The idea of intermittent therapy first arose in 1998 with the case of a German man known as “the Berlin patient.” The man started triple therapy soon after being infected, but had to stop two weeks later when he got another infection. The virus returned when he stopped, but when he resumed antiviral drugs it disappeared. Four months into treatment the man again became sick, and stopped triple therapy. The virus did not come back during the course of the two weeks that he was off of the drugs. A little over a month after this occurred, the Berlin patient decided to stop his therapy altogether. Though he is not cured and HIV can be found in some cells and tissues, the virus has remained undetectable in his bloodstream for more than three years.

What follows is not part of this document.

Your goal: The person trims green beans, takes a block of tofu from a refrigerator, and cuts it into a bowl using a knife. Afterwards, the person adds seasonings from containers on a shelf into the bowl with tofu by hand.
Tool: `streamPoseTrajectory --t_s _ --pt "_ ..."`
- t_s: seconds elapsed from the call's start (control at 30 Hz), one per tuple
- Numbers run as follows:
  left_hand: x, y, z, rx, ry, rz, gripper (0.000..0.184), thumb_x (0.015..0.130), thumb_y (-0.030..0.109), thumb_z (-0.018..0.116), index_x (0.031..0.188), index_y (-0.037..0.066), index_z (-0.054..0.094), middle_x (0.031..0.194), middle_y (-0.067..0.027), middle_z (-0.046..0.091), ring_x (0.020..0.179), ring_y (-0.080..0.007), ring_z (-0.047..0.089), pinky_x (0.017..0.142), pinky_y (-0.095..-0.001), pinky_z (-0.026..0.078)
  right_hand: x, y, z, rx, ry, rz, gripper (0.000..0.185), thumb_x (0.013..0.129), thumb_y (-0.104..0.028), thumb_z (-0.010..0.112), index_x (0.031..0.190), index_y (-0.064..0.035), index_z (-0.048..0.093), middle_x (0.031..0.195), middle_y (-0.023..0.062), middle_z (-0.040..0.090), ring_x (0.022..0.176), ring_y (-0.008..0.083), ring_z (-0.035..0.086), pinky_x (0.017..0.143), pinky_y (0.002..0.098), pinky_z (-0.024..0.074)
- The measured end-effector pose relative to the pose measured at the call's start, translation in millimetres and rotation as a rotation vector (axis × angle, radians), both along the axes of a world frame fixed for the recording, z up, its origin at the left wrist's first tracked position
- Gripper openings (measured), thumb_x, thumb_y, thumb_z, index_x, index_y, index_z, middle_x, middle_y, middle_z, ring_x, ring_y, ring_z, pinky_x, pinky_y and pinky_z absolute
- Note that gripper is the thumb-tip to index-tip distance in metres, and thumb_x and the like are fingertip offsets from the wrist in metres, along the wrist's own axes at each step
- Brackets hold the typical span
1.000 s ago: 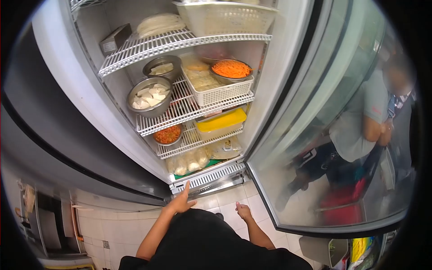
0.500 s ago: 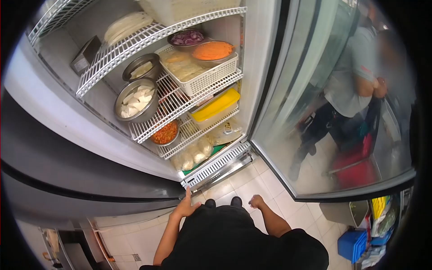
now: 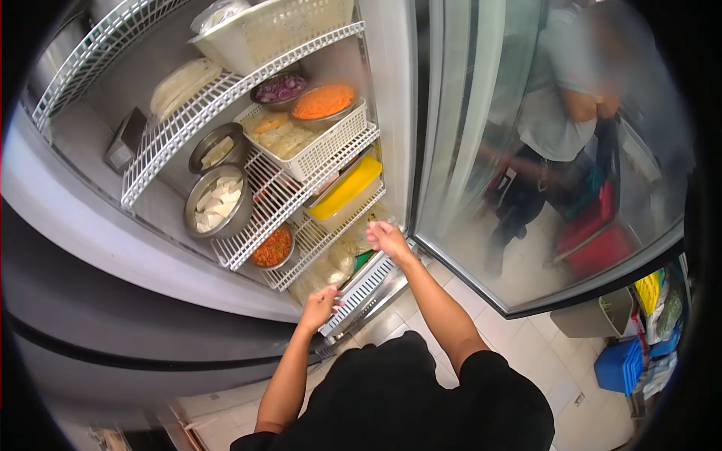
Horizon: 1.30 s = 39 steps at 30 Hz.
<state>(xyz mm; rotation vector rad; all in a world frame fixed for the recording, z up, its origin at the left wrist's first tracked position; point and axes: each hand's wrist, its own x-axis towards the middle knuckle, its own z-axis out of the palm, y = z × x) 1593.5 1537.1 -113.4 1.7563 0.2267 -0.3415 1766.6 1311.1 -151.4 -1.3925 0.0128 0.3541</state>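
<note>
My left hand [image 3: 321, 307] is over the front edge of the fridge bottom, fingers loosely bent and apart, holding nothing that I can see. My right hand [image 3: 387, 237] is farther right, half curled with nothing visible in it, in front of the bottom shelf's plastic bags. Closest to my left hand is a clear bag of pale round pieces [image 3: 340, 261]. A box with a yellow lid [image 3: 347, 188] lies above my right hand. To the left stands a bowl of orange-red chopped food [image 3: 272, 248]. Whether either hand touches a bag, I cannot tell.
Higher up are a bowl of white chunks [image 3: 219, 203], a white basket [image 3: 331, 149] and a bowl of shredded orange food [image 3: 323, 101]. The glass door [image 3: 481, 188] stands open at right, a person [image 3: 560, 128] behind it. A blue bin [image 3: 619, 367] is on the floor.
Both my hands have risen from beside my body to the fridge's bottom shelf. My right hand has gone from a fist to a looser curl. The view has moved closer to the shelves.
</note>
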Motion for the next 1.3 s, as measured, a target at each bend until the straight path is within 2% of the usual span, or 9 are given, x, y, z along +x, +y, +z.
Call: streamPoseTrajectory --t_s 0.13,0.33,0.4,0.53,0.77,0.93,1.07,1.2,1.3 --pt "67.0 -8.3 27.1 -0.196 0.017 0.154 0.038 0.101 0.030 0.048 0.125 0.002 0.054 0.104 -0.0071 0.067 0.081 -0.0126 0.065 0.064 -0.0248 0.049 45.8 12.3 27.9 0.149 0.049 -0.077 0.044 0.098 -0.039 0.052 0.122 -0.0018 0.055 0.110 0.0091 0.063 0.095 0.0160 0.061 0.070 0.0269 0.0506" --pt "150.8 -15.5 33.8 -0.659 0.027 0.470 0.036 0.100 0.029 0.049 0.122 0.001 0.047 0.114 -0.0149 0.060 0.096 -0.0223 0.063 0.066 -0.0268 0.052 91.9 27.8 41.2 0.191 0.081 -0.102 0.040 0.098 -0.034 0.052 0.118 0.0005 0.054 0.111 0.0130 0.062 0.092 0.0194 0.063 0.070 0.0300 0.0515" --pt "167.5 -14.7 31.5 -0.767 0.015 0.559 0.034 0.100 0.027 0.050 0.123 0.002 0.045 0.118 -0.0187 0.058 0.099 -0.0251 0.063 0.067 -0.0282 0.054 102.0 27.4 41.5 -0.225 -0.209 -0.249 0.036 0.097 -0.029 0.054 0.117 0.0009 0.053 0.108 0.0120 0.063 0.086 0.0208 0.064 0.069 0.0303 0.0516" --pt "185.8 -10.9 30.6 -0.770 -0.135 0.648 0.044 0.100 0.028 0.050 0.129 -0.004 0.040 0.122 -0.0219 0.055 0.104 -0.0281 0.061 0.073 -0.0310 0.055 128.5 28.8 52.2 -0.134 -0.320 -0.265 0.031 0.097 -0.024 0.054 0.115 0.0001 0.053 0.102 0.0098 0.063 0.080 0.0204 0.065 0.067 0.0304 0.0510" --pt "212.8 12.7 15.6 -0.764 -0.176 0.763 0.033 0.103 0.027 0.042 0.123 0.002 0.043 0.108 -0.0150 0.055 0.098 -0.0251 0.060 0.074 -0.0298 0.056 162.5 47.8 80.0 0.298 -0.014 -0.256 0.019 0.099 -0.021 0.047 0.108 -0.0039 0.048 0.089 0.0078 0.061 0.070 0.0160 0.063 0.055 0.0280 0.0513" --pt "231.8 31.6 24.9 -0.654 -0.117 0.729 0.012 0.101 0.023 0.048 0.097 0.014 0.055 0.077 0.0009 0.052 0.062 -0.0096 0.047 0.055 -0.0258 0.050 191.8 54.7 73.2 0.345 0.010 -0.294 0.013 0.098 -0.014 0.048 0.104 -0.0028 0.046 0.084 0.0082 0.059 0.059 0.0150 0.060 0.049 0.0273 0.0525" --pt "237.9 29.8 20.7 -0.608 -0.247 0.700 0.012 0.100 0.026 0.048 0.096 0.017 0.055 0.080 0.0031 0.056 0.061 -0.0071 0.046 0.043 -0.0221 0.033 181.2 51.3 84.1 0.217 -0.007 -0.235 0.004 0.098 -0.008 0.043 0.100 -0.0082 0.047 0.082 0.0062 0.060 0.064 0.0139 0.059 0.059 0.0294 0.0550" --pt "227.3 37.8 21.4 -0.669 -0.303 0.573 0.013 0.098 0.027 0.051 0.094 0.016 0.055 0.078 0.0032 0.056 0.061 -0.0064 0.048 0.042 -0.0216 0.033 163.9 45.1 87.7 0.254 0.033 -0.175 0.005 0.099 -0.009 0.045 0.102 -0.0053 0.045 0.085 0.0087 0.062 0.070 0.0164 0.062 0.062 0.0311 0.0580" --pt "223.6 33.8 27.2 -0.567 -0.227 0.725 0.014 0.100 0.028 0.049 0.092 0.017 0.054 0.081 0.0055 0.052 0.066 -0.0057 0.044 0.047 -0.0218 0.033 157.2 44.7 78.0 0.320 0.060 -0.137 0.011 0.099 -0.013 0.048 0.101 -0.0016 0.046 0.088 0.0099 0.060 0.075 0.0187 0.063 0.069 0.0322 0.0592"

Lisziewicz, Lori and their team enrolled three HIV-positive patients and mimicked the Berlin patient’s course of treatment interruptions. None of the three had taken antiviral drugs and were scheduled to be treated for three weeks, with one week’s structured treatment interruption. Then, at intervals of three months, therapy was stopped for a week and not resumed until the level of HIV in the blood reached 5,000 viruses per milliliter. Each had recently been infected, and their immune systems not yet damaged by the virus.

In the first patient, the virus lay below 5,000 for sixth months following the second interruption of treatment. Nevertheless, the virus eventually reached above that level and the patient again began triple therapy. He is slated to again stop therapy in the next few weeks.

The virus level in the second patient quickly increased after treatment was stopped. In the case of the third, known as the “Washington patient,” the rate of rebound decreased from the second to the fifth treatment interruption. He has continued with therapy and has had many drug holidays, allowing him to be drug free for 50 percent of his treatment period.

The team noted that the results suggested that antiviral drug combinations can be interrupted and successfully restarted many times and that no drug resistance occurred after as many as five treatment discontinuations. Additionally, however, they explained that as the second patient did not show control of HIV in the absence of treatment, control of the virus may require several interruptions in some patients, and may not be successful in others.

Recently, explained Lisziewicz, the team began a randomized control study, which will compare normal therapy with the new approach. A group of 60 has been chosen for the study, which the Institute hopes will point to which patients best respond to structured interruption of therapy. “We are developing a diagnostic test which will show who will respond to treatment interruption.” said Lisziewicz.

The structured interruption treatment is also being conducted on monkeys. Therapeutic vaccination, which induces an immune response that fights diseases, has not yet been studied in humans. Lisziewicz noted that the animal studies show promising results and possible new treatment options for people with HIV.

Lisziewicz and Lori recently presented their findings at a retrovirus conference in San Francisco.